Feb. 17 (Bloomberg) -- Washington Mutual Inc. won court approval for a $7 billion reorganization plan that resolves some legal claims related to the biggest U.S. bank to fail.
Creditors may be paid the first chunk of money as early as March 8 once a deadline passes for shareholders to decide whether they will waive their right to sue over the collapse of WaMu’s former bank, said Fred Hodara, a lawyer for the creditors’ committee.
“It should be confirmed immediately so stakeholders can get a distribution,” U.S. Bankruptcy Judge Mary Walrath said today in Wilmington, Delaware. Walrath said she will sign a final order approving the plan after wording changes are submitted by company lawyers.
The approval followed a deal struck this week to allow common shareholders to split ownership of the only unit of WaMu that will emerge from bankruptcy, a reinsurance company valued at about $140 million. Even with the deal, shareholders will still lose more than other WaMu investors, Edgar Sargent, with the law firm Susman Godfrey LLP, said in court.
“Getting to a recovery for shareholders was not an easy process,” Florin Matache, a shareholder who estimates he lost about $10,000 on WaMu common stock purchased before the bankruptcy, said in an interview after the hearing. “I am not sure the struggle was worth it.”
Matache, a 34-year-old pharmacist from Roseville, California, said he tried to cut his losses after the Chapter 11 filing by buying WaMu securities that had dropped in value. Should the reinsurance company be worth $140 million, as WaMu financial advisers estimated, Matache expects to break even on his post-bankruptcy investments.
Bondholders, some of whom bought WaMu’s debt for pennies on the dollar after the company’s 2008 collapse and bankruptcy filing, will be repaid in full plus interest, according to court documents.

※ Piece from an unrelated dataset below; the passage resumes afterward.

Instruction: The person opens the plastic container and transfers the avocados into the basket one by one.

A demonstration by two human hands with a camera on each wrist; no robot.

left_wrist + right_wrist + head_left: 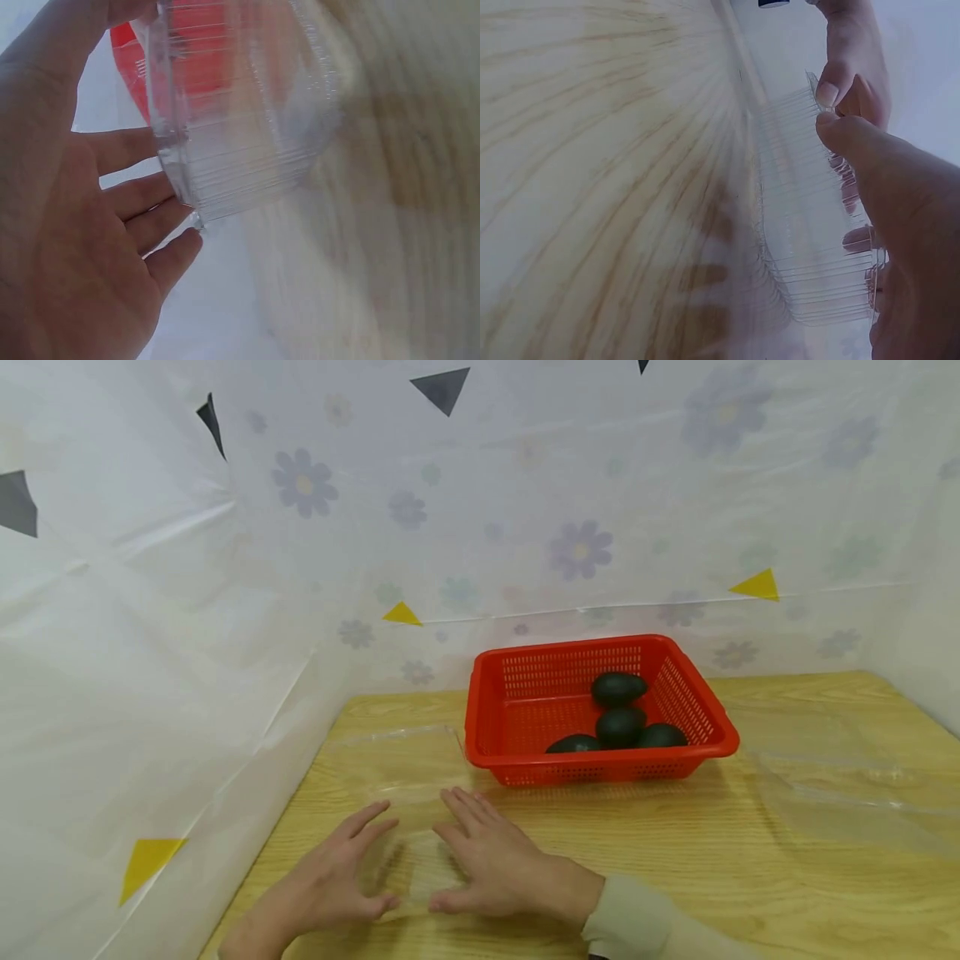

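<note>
Between my two hands stands a clear ribbed plastic container (416,864), low over the wooden table; its see-through walls make its edges hard to follow. My left hand (326,877) holds its left side, thumb at the near end and fingers spread along the rim. On the opposite side my right hand (498,864) grips the rim likewise, thumb near and fingers at the far end. The left wrist view shows the container (247,150) with fingertips against its edge. In the right wrist view both thumbs meet the rim of the container (810,202).
A red plastic basket (600,764) stands behind my hands, holding several dark avocados (621,727). Clear plastic (397,756) extends beyond the container, left of the basket. More clear plastic packaging (847,793) lies at the right. A patterned white sheet (495,485) encloses the wooden table (675,877).
</note>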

WaMu, based in Seattle, filed for bankruptcy on Sept. 26, 2008, the day after its banking unit was taken over by regulators and sold to JPMorgan Chase & Co. for $1.9 billion. Washington Mutual Bank had more than 2,200 branches and $188 billion in deposits.
Creditors will collect more than $7 billion, mainly from about $4 billion in cash that WaMu had on deposit with the banking unit bought by JPMorgan and from tax refunds. The cash and the refunds were split with JPMorgan and the Federal Deposit Insurance Corp. to settle a dispute about who owned the assets and who should be held responsible for WaMu’s collapse.
Today’s approval of WaMu’s plan came after a group of creditors known as the TPS Consortium, who hold securities that resemble preferred shares, agreed to switch their vote and support the proposal.
In return for their support, the group’s members will share stock in the reinsurance company that would exit bankruptcy under the plan. Those creditors and another group of investors who hold the same securities will share $18 million provided by JPMorgan.
The deal removed the last major objection to the plan, WaMu attorney Brian Rosen, with the law firm Weil, Gotshal & Manges LLP, said in court. He compared a small stack of objections for this version of the plan, the seventh, to the hundreds of written critiques of the previous plan.
“It was like the winner of the ‘Biggest Loser’ contest,” Rosen said, referring to the reality-television show in which obese people try to lose weight.
About 15.5 million common shares traded hands today, the highest volume since Dec. 13, and almost three times the 30-day moving average. The shares rose 7.6 percent to 4.5 cents in over-the-counter trading, according to information compiled by Bloomberg.
The bankruptcy case is In re Washington Mutual Inc., 08-12229, U.S. Bankruptcy Court, District of Delaware (Wilmington).